* DATA FOR THIS TASK *

┄┄┄┄┄┄

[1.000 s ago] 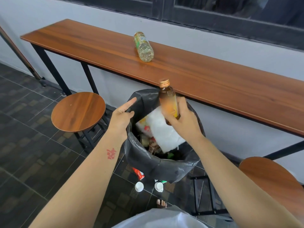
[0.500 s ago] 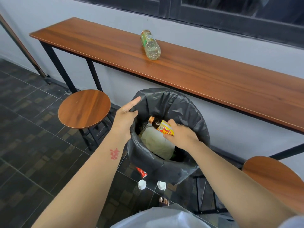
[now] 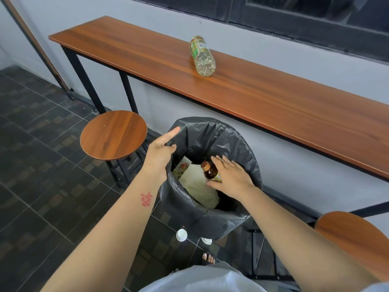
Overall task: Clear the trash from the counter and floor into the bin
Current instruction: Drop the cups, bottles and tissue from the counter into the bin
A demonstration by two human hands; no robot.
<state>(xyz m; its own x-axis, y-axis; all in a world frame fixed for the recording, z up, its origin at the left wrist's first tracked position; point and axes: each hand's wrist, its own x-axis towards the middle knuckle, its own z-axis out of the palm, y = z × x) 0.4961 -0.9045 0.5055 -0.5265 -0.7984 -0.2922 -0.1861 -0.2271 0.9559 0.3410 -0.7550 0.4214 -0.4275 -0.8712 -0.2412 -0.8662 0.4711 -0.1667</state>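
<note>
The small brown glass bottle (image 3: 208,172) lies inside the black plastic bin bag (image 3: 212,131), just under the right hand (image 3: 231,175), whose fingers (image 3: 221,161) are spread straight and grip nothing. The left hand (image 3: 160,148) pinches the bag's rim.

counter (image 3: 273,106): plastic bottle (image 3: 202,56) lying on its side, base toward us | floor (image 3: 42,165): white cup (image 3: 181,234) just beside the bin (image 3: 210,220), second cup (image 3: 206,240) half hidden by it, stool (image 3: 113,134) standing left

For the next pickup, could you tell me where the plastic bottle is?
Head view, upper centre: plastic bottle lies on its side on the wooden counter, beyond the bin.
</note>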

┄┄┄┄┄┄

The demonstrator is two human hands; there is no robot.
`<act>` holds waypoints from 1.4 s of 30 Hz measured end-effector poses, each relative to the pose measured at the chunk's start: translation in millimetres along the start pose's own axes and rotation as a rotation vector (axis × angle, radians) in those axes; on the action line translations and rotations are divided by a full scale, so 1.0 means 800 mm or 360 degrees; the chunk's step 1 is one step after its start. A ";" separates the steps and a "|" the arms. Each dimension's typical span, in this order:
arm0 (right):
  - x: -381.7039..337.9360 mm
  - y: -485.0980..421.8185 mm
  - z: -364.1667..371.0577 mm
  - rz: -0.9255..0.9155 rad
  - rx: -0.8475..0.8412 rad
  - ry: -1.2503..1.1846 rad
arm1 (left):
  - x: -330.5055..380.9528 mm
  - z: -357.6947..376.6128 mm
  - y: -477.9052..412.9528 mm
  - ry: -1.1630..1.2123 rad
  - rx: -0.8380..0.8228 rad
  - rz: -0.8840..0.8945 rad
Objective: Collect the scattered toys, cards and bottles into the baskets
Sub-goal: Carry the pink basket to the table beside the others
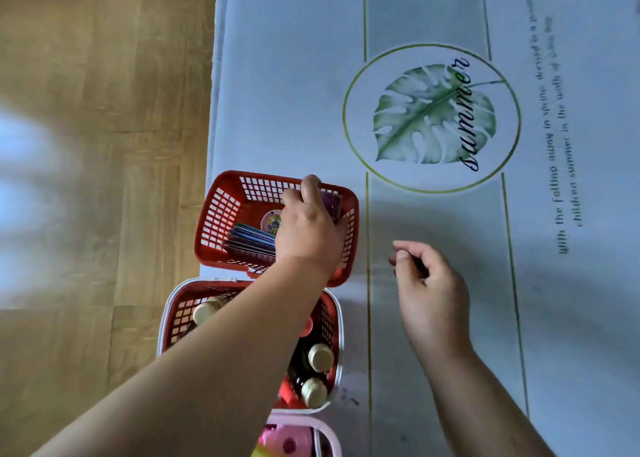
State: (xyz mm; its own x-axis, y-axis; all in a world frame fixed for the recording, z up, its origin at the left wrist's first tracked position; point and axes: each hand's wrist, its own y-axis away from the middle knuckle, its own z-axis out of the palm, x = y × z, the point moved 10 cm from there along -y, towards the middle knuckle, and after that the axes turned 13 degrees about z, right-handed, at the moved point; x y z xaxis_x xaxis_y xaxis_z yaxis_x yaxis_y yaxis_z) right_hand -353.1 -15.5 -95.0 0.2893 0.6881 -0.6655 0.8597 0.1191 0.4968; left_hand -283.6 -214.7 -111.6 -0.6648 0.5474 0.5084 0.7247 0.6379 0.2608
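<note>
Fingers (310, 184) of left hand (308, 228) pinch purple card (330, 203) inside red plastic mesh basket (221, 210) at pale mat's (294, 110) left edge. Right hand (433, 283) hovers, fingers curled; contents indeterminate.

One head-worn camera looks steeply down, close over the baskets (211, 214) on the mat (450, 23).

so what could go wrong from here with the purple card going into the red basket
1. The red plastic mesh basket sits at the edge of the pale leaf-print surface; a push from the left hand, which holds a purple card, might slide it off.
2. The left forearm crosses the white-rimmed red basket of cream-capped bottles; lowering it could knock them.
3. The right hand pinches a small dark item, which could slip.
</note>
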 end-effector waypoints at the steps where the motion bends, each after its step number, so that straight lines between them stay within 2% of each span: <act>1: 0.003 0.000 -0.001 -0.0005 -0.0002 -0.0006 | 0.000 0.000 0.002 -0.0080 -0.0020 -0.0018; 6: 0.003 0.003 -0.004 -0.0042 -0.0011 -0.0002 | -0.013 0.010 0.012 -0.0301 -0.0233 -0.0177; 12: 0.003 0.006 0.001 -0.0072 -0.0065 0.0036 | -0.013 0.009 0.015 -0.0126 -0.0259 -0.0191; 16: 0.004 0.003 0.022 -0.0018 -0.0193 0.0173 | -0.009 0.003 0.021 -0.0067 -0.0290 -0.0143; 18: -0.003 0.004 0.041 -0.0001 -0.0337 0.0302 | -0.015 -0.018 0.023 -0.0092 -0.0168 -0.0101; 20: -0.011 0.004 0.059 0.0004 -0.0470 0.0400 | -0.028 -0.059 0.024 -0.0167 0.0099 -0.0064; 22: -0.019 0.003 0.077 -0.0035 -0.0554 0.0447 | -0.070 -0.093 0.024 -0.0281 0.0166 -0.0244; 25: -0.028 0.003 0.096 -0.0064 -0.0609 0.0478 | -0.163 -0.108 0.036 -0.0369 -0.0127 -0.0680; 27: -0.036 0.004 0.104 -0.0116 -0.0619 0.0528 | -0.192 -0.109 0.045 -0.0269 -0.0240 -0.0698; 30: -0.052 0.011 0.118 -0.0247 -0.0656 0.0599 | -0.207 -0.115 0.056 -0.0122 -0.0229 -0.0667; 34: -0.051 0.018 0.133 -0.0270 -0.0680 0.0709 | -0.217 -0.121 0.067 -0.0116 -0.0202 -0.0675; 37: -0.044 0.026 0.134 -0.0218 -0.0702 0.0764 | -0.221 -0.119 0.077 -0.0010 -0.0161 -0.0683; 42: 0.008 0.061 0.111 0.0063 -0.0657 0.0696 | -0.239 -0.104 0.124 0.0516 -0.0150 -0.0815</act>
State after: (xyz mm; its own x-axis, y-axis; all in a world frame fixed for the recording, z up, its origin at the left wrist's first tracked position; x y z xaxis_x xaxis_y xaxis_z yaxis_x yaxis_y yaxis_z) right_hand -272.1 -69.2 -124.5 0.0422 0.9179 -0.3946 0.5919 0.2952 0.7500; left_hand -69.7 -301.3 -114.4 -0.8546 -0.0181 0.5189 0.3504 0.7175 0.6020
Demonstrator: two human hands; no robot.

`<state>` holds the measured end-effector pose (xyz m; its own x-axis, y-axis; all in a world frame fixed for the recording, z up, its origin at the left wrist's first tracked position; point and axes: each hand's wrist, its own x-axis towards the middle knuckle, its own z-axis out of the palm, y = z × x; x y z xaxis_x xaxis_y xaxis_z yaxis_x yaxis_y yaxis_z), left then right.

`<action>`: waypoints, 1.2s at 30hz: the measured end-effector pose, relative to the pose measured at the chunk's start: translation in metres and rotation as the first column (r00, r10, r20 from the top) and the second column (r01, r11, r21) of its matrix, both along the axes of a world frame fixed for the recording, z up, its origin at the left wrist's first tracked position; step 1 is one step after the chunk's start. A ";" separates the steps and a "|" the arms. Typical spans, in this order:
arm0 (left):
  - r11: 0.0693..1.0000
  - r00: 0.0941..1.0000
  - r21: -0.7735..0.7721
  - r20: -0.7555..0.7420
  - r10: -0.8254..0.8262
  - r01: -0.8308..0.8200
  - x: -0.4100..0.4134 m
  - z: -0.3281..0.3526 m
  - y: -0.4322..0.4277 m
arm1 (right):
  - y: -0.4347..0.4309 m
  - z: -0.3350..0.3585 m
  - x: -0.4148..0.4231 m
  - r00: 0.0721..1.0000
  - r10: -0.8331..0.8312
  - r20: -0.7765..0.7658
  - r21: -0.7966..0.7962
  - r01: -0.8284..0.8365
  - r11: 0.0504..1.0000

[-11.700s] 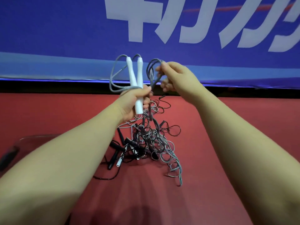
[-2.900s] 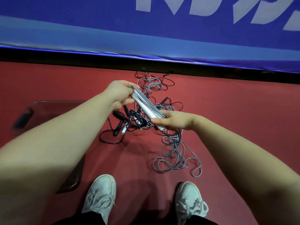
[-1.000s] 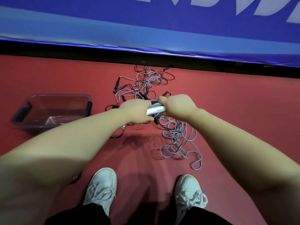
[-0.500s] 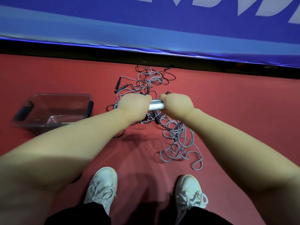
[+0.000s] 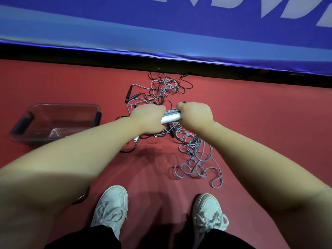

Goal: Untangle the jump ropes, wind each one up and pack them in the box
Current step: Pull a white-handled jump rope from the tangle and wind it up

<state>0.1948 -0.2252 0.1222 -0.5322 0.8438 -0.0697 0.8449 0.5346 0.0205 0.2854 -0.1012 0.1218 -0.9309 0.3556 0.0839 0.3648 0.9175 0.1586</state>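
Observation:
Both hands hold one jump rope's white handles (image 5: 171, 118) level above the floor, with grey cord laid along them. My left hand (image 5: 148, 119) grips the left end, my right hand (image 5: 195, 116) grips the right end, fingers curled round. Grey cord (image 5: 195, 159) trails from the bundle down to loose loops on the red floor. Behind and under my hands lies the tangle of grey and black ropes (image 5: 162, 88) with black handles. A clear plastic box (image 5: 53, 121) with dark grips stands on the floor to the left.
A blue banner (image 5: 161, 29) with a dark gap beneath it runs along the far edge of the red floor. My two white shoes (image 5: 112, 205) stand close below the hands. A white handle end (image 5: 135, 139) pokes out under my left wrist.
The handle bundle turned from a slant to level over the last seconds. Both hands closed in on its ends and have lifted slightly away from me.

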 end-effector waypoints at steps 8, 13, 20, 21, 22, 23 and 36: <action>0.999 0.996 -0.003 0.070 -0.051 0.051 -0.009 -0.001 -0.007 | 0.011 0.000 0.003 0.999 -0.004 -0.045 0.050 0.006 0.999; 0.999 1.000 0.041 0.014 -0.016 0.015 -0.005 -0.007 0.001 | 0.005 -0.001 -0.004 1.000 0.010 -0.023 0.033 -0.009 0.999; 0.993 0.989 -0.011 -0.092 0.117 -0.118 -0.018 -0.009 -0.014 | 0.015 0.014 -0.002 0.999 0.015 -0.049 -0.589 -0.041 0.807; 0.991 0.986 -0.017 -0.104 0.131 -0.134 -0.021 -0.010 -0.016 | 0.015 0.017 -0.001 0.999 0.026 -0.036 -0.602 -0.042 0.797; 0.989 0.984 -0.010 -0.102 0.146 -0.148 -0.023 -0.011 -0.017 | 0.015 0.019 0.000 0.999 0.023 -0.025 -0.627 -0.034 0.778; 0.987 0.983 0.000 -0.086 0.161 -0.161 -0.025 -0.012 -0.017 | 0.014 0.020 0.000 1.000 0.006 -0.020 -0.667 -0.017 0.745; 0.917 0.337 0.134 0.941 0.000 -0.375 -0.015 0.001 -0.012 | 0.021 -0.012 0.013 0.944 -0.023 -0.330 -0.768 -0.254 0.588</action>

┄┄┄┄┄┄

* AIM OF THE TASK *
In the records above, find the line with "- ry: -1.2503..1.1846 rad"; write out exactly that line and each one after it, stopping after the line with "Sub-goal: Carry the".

* SOLUTION TO THE EXERCISE *
  - ry: -1.2503..1.1846 rad
arm1 (left):
  - x: -330.5055..380.9528 mm
  - z: -357.6947..376.6128 mm
  - y: -477.9052..412.9528 mm
  - ry: -1.1630..1.2123 rad
  - rx: -0.8380..0.8228 rad
  - rz: -0.8840..0.8945 rad
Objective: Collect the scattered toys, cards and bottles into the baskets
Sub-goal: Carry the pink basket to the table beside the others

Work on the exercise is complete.